I got to know Rob over the course of my stay and I learned that he was a lot like me. He was there for the same reason. We talked about our reasons, and he shared an impossibly sad story of a life that had never been right. He never belonged. He never got what he wanted or had the love he needed. And so when he made the decision to leave, he did so without much fanfare. His method was admittedly ill-conceived and he laughed about it then. He was going to throw himself from a rail bridge onto a set of tracks below just as a train came through. The fall itself likely wouldn't have done it, but the train sure would have. He crossed his eyes, grew a funny grin and said, "How did I know those tracks were out of service".

He told me about the man that found him there. He was a cop, but he wasn't a cop, he worked for the police department, but not as an officer. It didn't matter. He sat on that rail bridge with Rob all night, and he listened to him. He didn't judge. He didn't tell him that things would be better in the morning. He didn't make any promises at all. He just sat with him.

By dawn, they agreed that Rob would go with him for help. The man stayed with Rob through the process and had visited him since. Rob choked up a bit when he assured me, "He's a good man".

The difference between Rob and me at that point wasn't clear. He was committed to the care he was getting, and not trying, as I had, to con his way out. He was interested in life again, and wanted to learn more about what it might take to be lucky. He felt, maybe for the first time, that it was possible.

So there I was, in my borrowed apartment, remembering what Rob told me. He explained the feeling of owing a debit, a very personal debit, for the first time in his life. He said of this man who saved him, "I can't let him down".

As I was leaving that day, Rob said the same thing, only he said it to me. "Don't let me down, Tony."

That was four years ago.

I haven't let Rob down. I didn't let him down that night because I knew he needed me to succeed. I knew he'd somehow find out that I failed him, and I knew he would lose a bit of hope. Hope was all he had. And so hope became all I had too.

It was a connection, a very human connection, that I had never before made in my life. These were people that may not stay close by on the road ahead, but in the moment, they loved me. It wasn't perfect. It wasn't typical. But you can never tell me that it wasn't real.

The connection was enough for me to try again. I know where you are, Donut, and I'm not going to lie to you. This isn't the time for that. But I need you to trust me when I tell you that there's hope. I couldn't have been farther gone than I was, but I'm here and I'm alive. And I feel every part of that.

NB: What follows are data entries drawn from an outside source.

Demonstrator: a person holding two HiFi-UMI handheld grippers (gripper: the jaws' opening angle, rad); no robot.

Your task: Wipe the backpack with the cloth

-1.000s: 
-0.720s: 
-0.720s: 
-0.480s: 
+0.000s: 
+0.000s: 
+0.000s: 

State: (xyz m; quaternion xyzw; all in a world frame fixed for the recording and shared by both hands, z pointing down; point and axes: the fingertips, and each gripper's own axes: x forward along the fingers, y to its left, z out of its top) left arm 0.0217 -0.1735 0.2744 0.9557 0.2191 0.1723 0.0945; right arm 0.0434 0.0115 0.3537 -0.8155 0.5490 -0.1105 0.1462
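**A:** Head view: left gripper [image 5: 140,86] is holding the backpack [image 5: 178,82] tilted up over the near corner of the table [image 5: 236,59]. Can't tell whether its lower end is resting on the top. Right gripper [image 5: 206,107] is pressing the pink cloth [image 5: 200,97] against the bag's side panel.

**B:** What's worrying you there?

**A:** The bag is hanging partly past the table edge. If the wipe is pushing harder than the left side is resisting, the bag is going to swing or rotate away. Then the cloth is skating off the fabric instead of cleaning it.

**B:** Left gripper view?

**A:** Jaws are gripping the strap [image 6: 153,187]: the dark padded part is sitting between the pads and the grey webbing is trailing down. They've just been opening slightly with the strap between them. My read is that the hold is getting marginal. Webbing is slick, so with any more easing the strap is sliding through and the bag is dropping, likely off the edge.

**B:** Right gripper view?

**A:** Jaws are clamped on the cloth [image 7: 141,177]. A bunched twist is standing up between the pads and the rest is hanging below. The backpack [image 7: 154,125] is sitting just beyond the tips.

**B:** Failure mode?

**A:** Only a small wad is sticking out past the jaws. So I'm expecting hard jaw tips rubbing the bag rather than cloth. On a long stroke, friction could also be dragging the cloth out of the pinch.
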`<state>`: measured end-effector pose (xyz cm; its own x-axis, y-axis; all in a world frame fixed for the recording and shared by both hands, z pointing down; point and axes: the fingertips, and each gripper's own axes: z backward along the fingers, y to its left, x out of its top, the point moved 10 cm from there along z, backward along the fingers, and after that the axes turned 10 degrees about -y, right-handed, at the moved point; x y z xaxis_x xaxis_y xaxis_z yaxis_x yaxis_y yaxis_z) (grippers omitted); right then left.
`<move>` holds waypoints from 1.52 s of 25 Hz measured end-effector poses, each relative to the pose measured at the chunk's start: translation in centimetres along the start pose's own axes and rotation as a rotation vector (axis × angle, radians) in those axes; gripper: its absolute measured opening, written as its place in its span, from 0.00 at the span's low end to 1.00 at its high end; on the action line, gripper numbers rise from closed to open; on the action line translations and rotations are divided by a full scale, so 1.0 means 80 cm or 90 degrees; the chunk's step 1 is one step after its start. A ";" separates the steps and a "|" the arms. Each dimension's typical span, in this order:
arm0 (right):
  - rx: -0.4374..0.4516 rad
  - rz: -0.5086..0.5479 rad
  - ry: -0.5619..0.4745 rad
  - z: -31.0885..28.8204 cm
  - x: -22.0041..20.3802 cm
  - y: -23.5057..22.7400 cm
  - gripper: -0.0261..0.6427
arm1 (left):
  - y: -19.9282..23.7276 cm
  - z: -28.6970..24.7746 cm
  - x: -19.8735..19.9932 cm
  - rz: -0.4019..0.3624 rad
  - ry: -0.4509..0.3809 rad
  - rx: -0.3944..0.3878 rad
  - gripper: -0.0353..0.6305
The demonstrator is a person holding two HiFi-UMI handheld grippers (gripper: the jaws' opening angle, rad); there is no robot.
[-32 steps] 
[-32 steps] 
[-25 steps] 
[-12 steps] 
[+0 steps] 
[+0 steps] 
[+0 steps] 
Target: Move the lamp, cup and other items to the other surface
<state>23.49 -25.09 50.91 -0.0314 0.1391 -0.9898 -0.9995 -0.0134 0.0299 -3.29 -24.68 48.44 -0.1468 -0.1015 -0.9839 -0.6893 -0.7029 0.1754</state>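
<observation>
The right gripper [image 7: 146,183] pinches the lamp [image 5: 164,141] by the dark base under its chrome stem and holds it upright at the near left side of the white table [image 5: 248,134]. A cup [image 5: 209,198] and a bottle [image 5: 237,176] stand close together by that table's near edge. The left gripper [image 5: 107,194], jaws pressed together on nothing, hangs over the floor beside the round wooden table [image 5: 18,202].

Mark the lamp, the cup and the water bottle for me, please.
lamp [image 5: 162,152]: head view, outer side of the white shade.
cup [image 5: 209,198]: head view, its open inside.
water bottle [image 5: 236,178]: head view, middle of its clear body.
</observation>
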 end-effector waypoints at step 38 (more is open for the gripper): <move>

I have friends now, I have a great job, a home of my own. I just bought a truck. My life isn't perfect because I still have my dragons to slay, I still suffer with GAD and I need to manage it. But I figured out how to be happy and the journey was worth it. Well, well worth it. And so is yours.

I've read the carefully written and well meaning comments in this thread and it seems to me that we all love you, donut. It may not be typical, but it's real. So please... don't let us down.